> Exercise aim:
Would you repeat each line below exactly, without the pictures?

> Data extract:
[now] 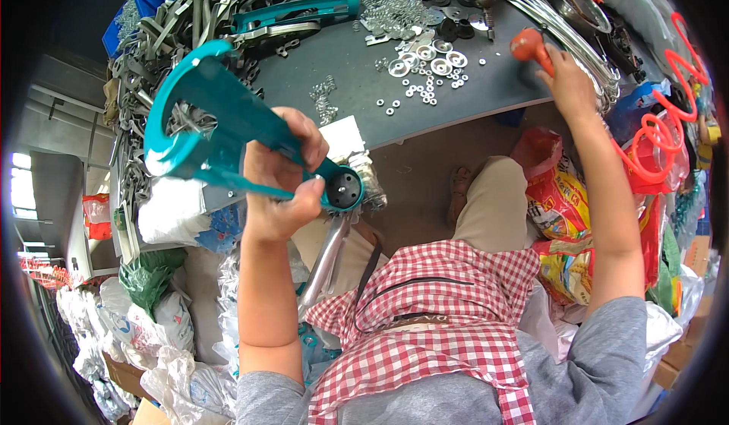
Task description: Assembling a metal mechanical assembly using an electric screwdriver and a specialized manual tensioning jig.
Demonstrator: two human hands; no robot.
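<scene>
My left hand (281, 174) is closed around a teal, fork-shaped frame (243, 110) and holds it up in front of the bench's near edge. A wide curved end of the frame points up and left. At its narrow end, beside my thumb, sits a round black disc (344, 188) with small holes. Below it a shiny silver tube (325, 262) slants down across my lap; whether it joins the frame I cannot tell. My right hand (568, 83) is closed on a red tool (529, 47) with a rounded end, over the bench's right side. Its exact kind is unclear.
The dark bench (334, 64) bears silver washers (440, 66), small white rings (427, 94), springs (324, 100) and a heap of metal levers (190, 15). A power-driver-like tool (484, 0) points down at the back. A red coiled hose (659, 140) hangs at right. Bags (562, 197) crowd both sides.
</scene>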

> Exercise result:
[now] 
Task description: Assembling a metal mechanical assembly using an electric screwdriver and a specialized manual tensioning jig.
Demonstrator: two human hands; no robot.
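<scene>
My left hand (281, 174) is closed around a teal, fork-shaped frame (243, 110) and holds it up in front of the bench's near edge. A wide curved end of the frame points up and left. At its narrow end, beside my thumb, sits a round black disc (344, 188) with small holes. Below it a shiny silver tube (325, 262) slants down across my lap; whether it joins the frame I cannot tell. My right hand (568, 83) is closed on a red tool (529, 47) with a rounded end, over the bench's right side. Its exact kind is unclear.
The dark bench (334, 64) bears silver washers (440, 66), small white rings (427, 94), springs (324, 100) and a heap of metal levers (190, 15). A power-driver-like tool (484, 0) points down at the back. A red coiled hose (659, 140) hangs at right. Bags (562, 197) crowd both sides.
</scene>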

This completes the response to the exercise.